Cool project. Thanks for doing a write-up that includes so much detail.
I do a lot of PCB review for students and makers, so if you're interested I wrote up some notes. Consider this an incomplete review because I only had so much free time, but hopefully this information can be helpful for your next rev or next project.
Design:
- Add ESD protection to all pins exposed by connectors and around the buttons. A simple TVS will work. However, the capacitance of the TVS needs to be small enough to minimize burden on your higher speed lines like USB and VGA. I'd use a cheap TVS for the low speed pins and then maybe look at some dedicated USB-HS protection parts and then just re-use those on the VGA lines. The USB3300 part you're using looks to have some minimal built-in ESD protection but as you observed it's probably not enough for real world use.
- Consider a buffer between your resistor DAC and the output. This could be an op-amp or a dedicated buffer chip. This will let the resistor DAC operate without significant load, isolated from the cable. You can then put a 75 ohm resistor in series with the buffer output to get optimal impedance matching with the 75-ohm VGA cable and load. You can get away with resistors connected straight to the VGA cable for demo purposes, but having it properly buffered and impedance matched will clean up the edges even further.
- Look into the design of an R-2R DAC as an alternative to the weighted-summing configuration you've used. You would want 0.1% resistors at 8-bit depth but you'd only have to buy and manage 2 resistor values (R and 2R) which is helpful when doing hand assembly.
- Better yet: This project is a good place to use a real DAC chip. Resistor DACs are cool to play with and useful for ultra-cheap demo boards where manufacturing cost is a high priority (Like the RP2040 VGA demo) but for a hand-assembled project like this a good DAC chip is great choice. It would shrink your PCB, reduce assembly time, and allow you to choose a physically smaller MCU package because you don't need 24 IO pins for the resistors.
Schematic:
- When using hierarchical schematics it's a good practice to avoid putting ICs and components in the root sheet. I suggest adding additional sheets for the MCU and other parts, then connect the blocks in the root. Treat the root page like a block diagram.
- KiCAD's bus functionality could help reduce a lot of the pins going into your blocks, like USB_D[0:7] and VGA_R[0:7]
- Breaking up that big STM symbol into a couple parts would be a good way to learn how to use KiCAD's symbol editor and would allow everything to fit on standard A4 sheets
- Don't hesitate to add notes to the schematic that might be helpful during debugging, assembly, or for your future self when you return to the project.
- I like to do a cleanup pass on schematics to make sure all labels are readable and there's enough space to comfortably see everything. It's a good practice to get into and pays off when you're tired from a long debugging session and trying to read a schematic. I suggest using the empty space on some of your pages to space components out more so no text is overlapping or hard to read.
PCB:
- You used 0.15mm (5.9 mil) traces almost everywhere.
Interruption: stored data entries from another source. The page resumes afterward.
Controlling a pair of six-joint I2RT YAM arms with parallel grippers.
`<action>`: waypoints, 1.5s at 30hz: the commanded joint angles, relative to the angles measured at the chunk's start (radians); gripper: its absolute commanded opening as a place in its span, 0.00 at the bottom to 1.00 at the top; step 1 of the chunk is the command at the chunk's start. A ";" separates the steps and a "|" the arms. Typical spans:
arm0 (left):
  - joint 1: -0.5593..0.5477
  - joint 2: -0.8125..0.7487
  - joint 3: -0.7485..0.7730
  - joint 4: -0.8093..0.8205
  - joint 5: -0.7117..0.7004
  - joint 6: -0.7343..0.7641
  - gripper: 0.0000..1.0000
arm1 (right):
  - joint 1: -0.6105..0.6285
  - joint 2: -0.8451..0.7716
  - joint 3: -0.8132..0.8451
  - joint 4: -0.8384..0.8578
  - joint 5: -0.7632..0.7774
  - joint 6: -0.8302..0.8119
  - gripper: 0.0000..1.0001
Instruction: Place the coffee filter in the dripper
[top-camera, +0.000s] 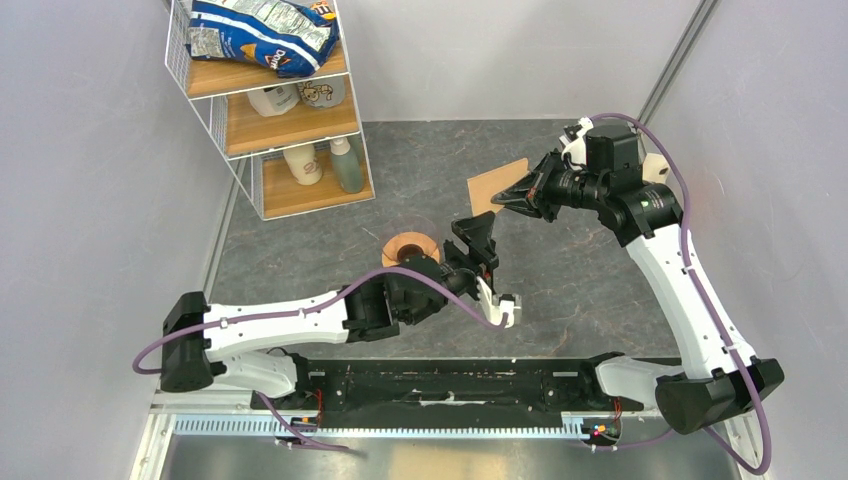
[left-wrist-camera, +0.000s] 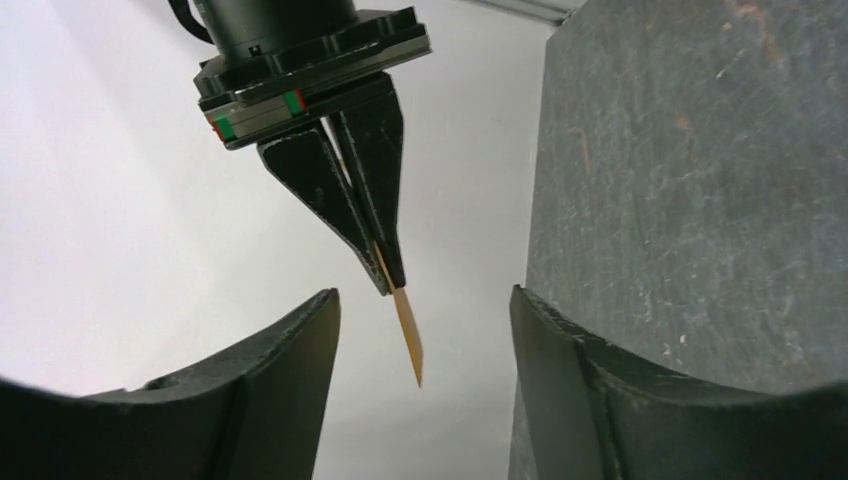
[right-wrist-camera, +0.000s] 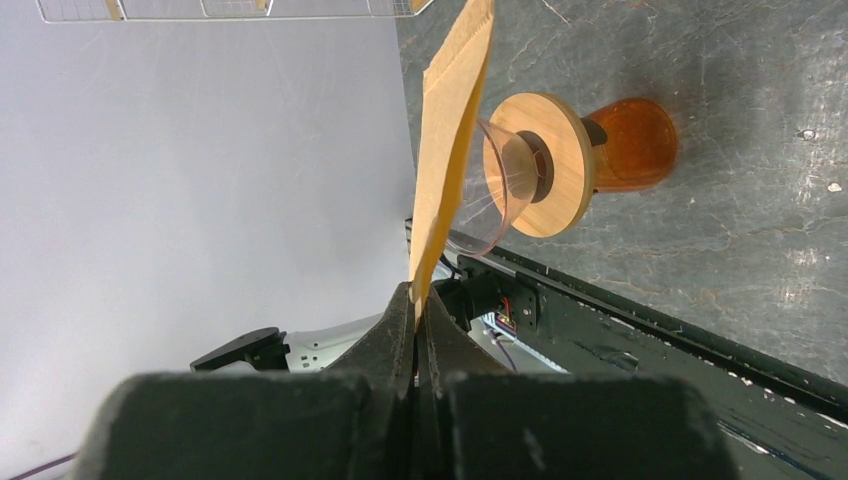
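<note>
The coffee filter (top-camera: 496, 182) is a flat tan paper sheet held up in the air, with my right gripper (top-camera: 499, 201) shut on its lower edge. The left wrist view shows the filter (left-wrist-camera: 408, 338) edge-on, hanging from the right gripper (left-wrist-camera: 390, 278) between my left fingers. My left gripper (left-wrist-camera: 422, 295) is open around it, with neither finger touching the paper. The dripper (right-wrist-camera: 562, 150), a pale wooden ring with a clear cone, stands on the table left of both grippers. From above, the dripper (top-camera: 392, 250) lies just left of the left gripper (top-camera: 478, 236).
An amber glass vessel (right-wrist-camera: 632, 140) sits under the dripper. A white wire shelf (top-camera: 268, 110) with a snack bag and bottles stands at the back left. Grey walls close in on both sides. The black rail (top-camera: 450, 385) runs along the near edge.
</note>
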 joint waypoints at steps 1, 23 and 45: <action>0.015 0.043 0.104 0.053 -0.101 -0.007 0.63 | 0.000 -0.027 0.002 0.034 -0.028 0.016 0.00; 0.376 -0.297 0.119 -0.207 0.396 -0.869 0.02 | -0.196 -0.150 0.278 0.085 -0.244 -0.662 0.97; 0.570 -0.434 0.158 -0.106 0.695 -1.560 0.02 | 0.089 -0.234 -0.293 1.112 -0.283 -0.487 0.93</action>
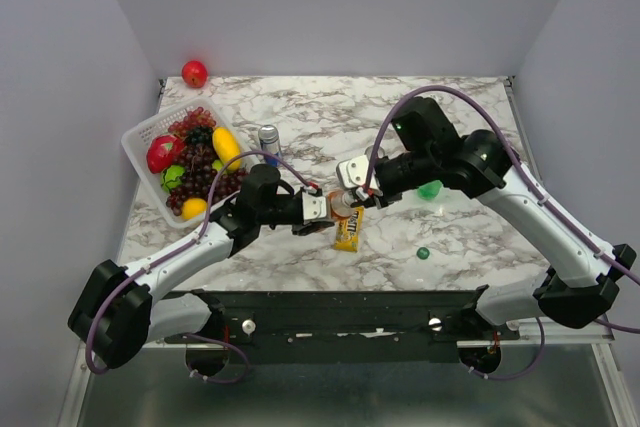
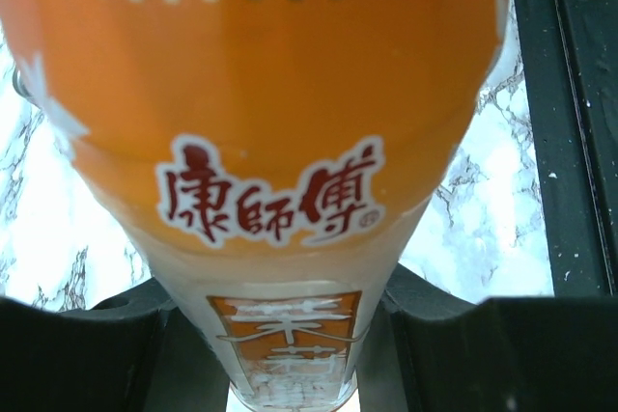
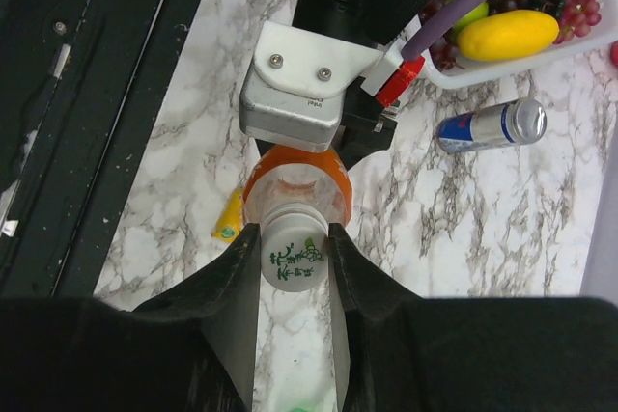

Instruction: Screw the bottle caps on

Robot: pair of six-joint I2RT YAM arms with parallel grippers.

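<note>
The right pincer is pinched on the white cap, which sits on the neck of the orange drink bottle. The left pincer clamps the bottle's body just beyond the right fingertips. A tilted cap could cross-thread, and a loose left grip could let the slick bottle spin with the twist, so the cap never tightens.

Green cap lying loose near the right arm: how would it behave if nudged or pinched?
The green cap looks tiny and plastic, so it is probably very light; a nudge would likely skid it across the smooth marble table. Being round and low, it may slip out of a pinch grip, and could roll if tipped on edge.
</note>
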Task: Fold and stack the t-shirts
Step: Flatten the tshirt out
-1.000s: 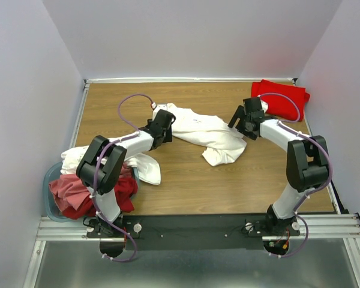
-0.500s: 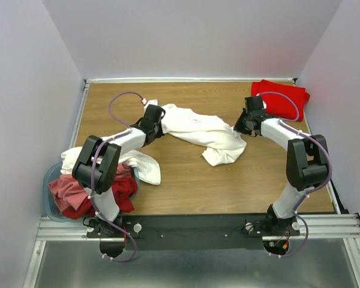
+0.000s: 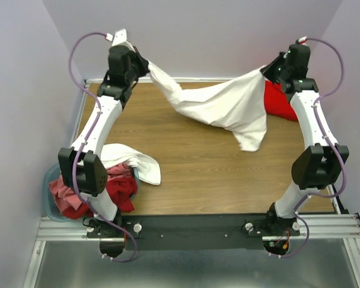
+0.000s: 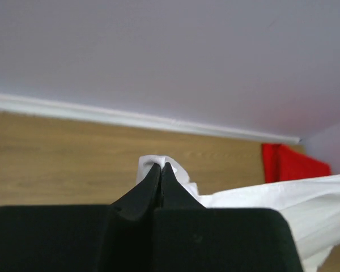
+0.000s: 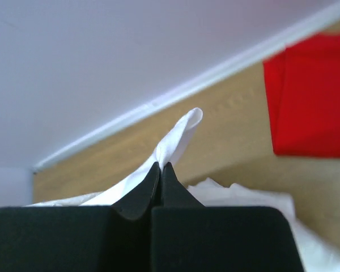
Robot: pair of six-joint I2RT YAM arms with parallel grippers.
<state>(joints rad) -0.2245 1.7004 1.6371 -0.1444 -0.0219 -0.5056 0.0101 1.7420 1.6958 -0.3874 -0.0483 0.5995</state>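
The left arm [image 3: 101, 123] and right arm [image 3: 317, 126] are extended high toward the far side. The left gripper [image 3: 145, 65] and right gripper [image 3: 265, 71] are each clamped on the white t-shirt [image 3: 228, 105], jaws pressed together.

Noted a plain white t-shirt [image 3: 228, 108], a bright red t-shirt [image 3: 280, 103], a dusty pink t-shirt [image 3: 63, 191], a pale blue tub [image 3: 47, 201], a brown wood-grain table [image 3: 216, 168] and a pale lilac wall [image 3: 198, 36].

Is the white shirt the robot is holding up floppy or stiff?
Probably very floppy: the white t-shirt sags in the middle between the left gripper and right gripper, and one end droops toward the table. Likely light too, since two small pinches carry it.
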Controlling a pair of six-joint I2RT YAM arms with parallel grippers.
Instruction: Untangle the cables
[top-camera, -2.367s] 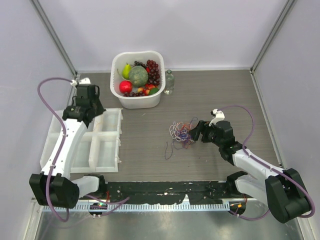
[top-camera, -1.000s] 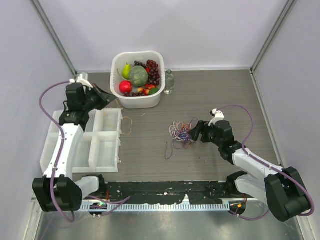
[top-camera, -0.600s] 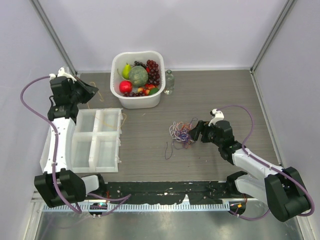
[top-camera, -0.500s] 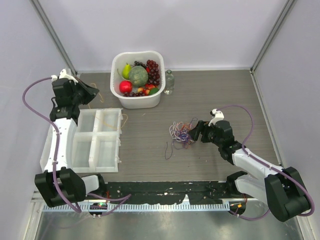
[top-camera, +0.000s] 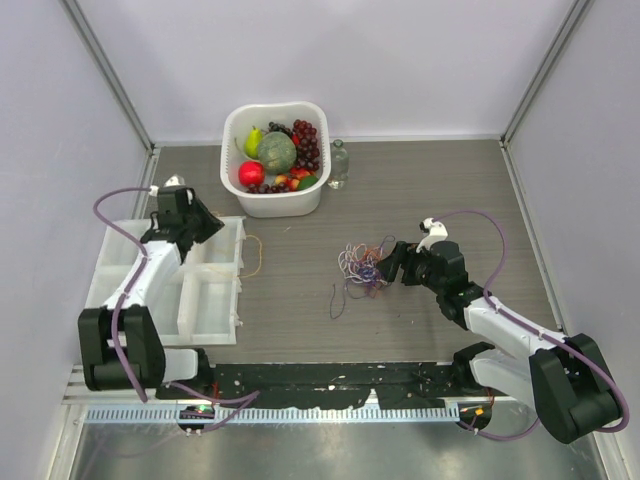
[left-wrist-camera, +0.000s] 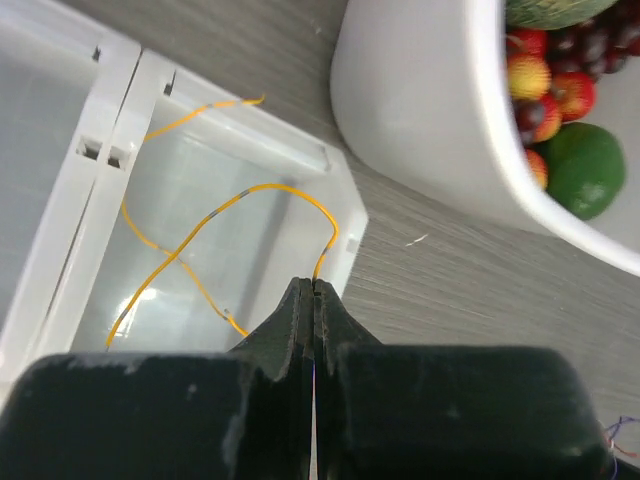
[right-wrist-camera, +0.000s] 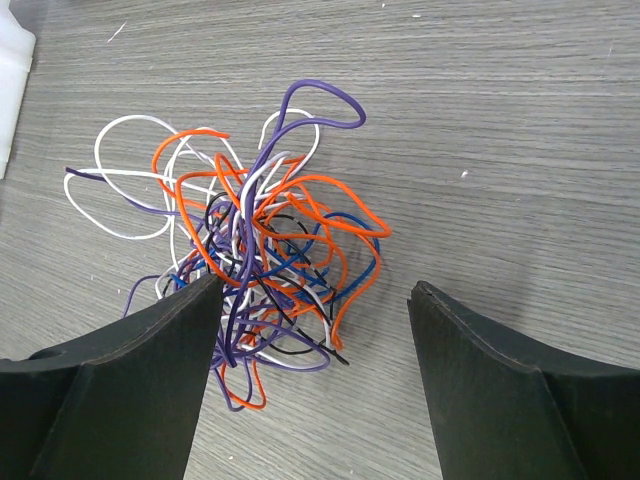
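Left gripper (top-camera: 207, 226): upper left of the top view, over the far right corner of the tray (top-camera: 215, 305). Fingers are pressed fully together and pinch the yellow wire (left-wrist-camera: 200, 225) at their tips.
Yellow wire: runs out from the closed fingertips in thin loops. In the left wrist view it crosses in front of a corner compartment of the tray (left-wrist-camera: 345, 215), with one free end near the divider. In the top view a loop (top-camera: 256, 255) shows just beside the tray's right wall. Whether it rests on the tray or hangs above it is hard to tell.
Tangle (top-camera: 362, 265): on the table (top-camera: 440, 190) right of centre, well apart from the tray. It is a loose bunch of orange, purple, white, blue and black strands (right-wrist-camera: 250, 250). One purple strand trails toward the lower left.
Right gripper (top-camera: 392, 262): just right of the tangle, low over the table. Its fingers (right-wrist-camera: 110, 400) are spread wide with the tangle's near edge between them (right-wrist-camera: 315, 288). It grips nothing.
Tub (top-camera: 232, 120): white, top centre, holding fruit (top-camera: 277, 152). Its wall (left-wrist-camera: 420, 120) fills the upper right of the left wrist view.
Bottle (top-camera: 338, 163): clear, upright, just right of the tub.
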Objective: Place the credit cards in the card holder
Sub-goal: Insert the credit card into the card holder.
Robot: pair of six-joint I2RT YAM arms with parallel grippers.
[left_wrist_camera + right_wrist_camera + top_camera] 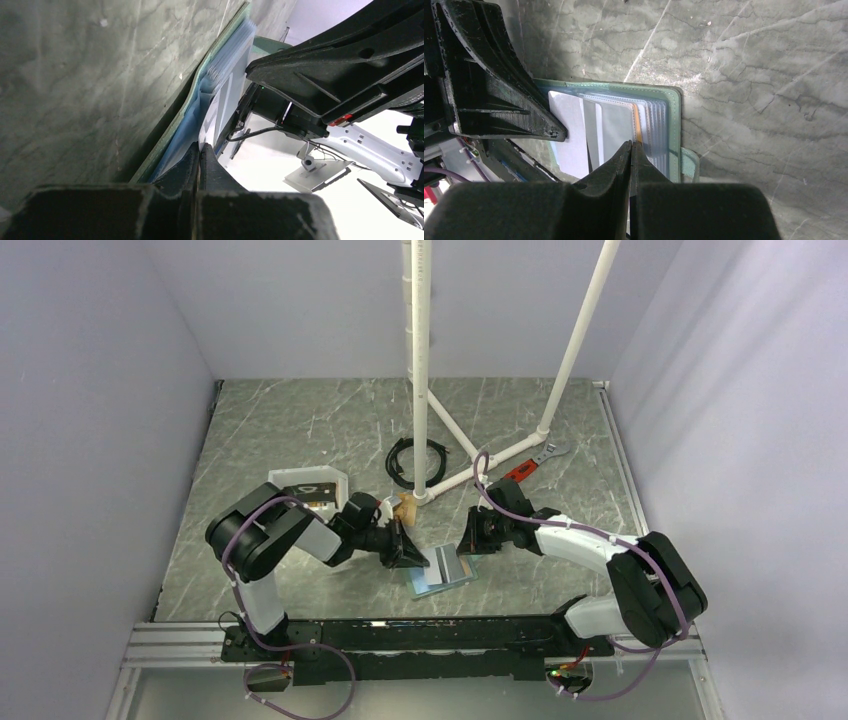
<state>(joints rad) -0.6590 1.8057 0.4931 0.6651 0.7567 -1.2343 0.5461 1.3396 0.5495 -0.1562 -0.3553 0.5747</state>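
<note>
The card holder (445, 575) lies open on the table between both grippers, grey-green outside with light blue faces and clear sleeves (656, 125). My left gripper (410, 550) is shut on a thin clear sleeve page at the holder's left side (200, 149), holding it raised. My right gripper (468, 543) is shut on a tan/orange credit card (637, 125), seen edge-on, its far end among the sleeves (631, 145). The holder's green edge also shows in the left wrist view (220, 55).
A white tray (285, 478) with dark cards (310, 490) stands behind the left arm. A tan item (404, 506) lies by the white pole base (420, 490). A black cable coil (400, 458) and a red-handled wrench (530, 465) lie farther back.
</note>
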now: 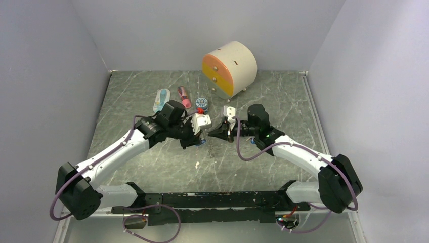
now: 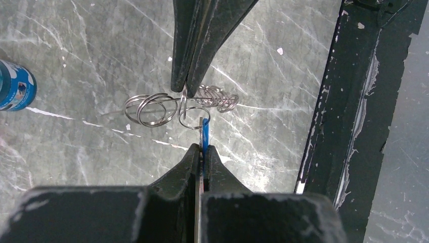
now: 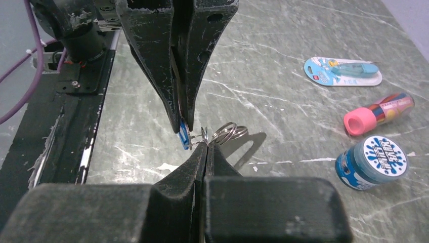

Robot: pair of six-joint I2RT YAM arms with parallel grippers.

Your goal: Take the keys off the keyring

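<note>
My two grippers meet tip to tip above the middle of the table. My left gripper (image 2: 202, 148) (image 1: 199, 140) is shut on the blue-tagged key (image 2: 204, 132), which also shows in the right wrist view (image 3: 183, 136). The key hangs on a small wire loop of the keyring (image 2: 152, 109), a silvery chain of linked wire rings held just above the table. My right gripper (image 3: 206, 146) (image 1: 212, 134) is shut on a ring of the keyring (image 3: 230, 132) right beside the key. The green-tagged key is not in view.
A round blue tin (image 3: 372, 162), a pink-capped tube (image 3: 377, 112) and a pale blue oval card (image 3: 343, 71) lie behind the grippers. A round cabinet with orange and yellow drawers (image 1: 230, 68) stands at the back. The black base rail (image 2: 354, 101) runs along the near edge.
</note>
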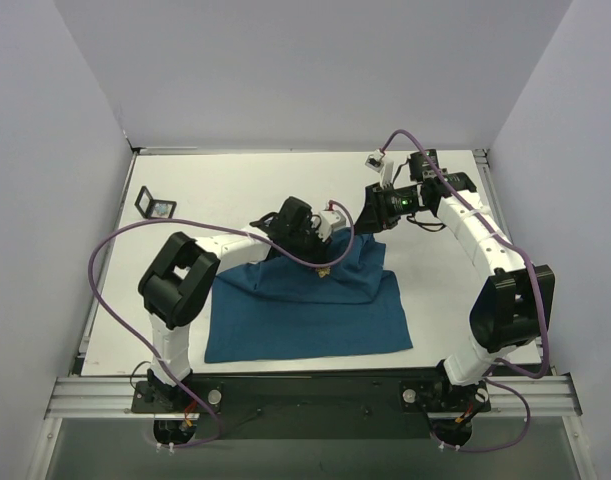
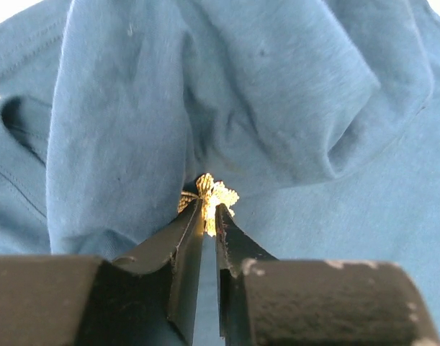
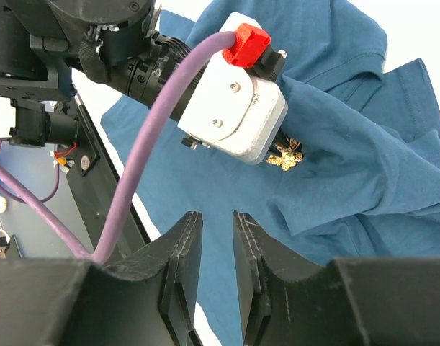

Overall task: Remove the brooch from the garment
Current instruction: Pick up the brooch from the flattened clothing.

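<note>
Well, the left pincer (image 2: 210, 210) has the brooch (image 2: 214, 193) nipped at its tips, right on the garment (image 2: 299, 94).

From where I stand, the dark teal garment lies spread over the middle of the bench (image 1: 255, 180), reaching towards the near edge, with its far part bunched up into folds. The small gold brooch sits in those folds, about the centre of the bench, and it touches the cloth. The left pincer's two black fingers are drawn close on the brooch's lower part, with only a thin slit between them. The right pincer (image 3: 214, 216) hangs above the garment's far right side, its fingers a little apart and grasping nothing. A small black frame (image 1: 156, 205) lies towards the far left corner.
</note>
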Controlling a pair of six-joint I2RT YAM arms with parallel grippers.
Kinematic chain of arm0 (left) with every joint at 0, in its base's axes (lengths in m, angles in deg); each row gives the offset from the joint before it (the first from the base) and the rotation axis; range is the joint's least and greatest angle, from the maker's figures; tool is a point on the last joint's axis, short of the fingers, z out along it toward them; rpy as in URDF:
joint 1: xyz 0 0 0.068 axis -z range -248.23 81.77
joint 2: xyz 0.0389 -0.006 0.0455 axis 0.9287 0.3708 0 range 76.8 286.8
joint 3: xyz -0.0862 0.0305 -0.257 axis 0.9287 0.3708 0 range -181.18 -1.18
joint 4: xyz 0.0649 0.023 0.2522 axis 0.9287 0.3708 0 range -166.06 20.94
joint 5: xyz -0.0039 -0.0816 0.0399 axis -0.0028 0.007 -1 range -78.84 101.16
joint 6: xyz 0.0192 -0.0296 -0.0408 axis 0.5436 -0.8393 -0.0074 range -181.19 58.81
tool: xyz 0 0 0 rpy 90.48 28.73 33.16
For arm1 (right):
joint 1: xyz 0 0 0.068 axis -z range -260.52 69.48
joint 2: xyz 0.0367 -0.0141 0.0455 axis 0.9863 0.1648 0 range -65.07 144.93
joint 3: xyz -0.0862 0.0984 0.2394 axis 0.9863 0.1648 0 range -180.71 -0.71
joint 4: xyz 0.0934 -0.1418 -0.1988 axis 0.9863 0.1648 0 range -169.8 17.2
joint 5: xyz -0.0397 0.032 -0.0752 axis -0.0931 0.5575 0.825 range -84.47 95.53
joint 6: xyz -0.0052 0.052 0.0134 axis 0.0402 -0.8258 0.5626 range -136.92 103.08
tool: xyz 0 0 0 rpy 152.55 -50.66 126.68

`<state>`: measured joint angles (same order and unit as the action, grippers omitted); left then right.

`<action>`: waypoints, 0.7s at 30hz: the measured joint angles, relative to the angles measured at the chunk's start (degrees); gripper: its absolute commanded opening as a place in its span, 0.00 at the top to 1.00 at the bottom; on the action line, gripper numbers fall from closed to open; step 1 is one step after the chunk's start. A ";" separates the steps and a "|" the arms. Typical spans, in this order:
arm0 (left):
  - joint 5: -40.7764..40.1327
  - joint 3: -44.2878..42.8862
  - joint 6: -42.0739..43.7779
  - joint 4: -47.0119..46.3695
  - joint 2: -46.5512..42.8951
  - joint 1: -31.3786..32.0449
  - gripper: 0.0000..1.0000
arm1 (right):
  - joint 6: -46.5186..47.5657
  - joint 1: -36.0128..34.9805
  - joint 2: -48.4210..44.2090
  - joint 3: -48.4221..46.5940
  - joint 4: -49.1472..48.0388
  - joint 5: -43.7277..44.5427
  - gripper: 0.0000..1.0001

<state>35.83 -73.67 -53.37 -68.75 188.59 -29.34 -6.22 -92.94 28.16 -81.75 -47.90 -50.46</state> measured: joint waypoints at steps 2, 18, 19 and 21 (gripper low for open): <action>-0.44 0.00 -0.07 0.72 0.00 0.04 0.77 | 0.00 0.00 0.00 0.00 0.00 0.00 0.74; -4.13 -1.64 -0.02 2.14 2.64 2.23 0.66 | 0.02 0.00 -0.02 0.00 0.00 0.02 0.74; -4.35 -1.70 -0.04 2.19 2.69 2.27 0.64 | 0.02 0.00 -0.02 0.00 0.00 0.02 0.74; -5.03 -1.81 -0.04 2.21 2.75 2.40 0.62 | 0.02 0.00 -0.02 0.02 0.00 0.02 0.74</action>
<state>30.80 -75.48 -53.42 -66.54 191.34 -26.94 -6.20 -92.94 28.14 -81.72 -47.90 -50.43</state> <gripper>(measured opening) 0.347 0.259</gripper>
It's best to avoid using small traces unless you have to. You want to stay away from the minimum trace/space of your PCB manufacturer by default and reserve those for only the places where you need it. It will improve yields and make rework easier. Many of your traces could be 0.25mm or 0.5mm without any problem.
- Likewise, avoid letting traces run too close to pads unless you really need to. It's okay when you need to squeeze a trace into a narrow spot, but by default you should try to give as much room between pads and traces and between adjacent traces as you can. The tighter the spacing, the easier it becomes to accidentally short something out during assembly.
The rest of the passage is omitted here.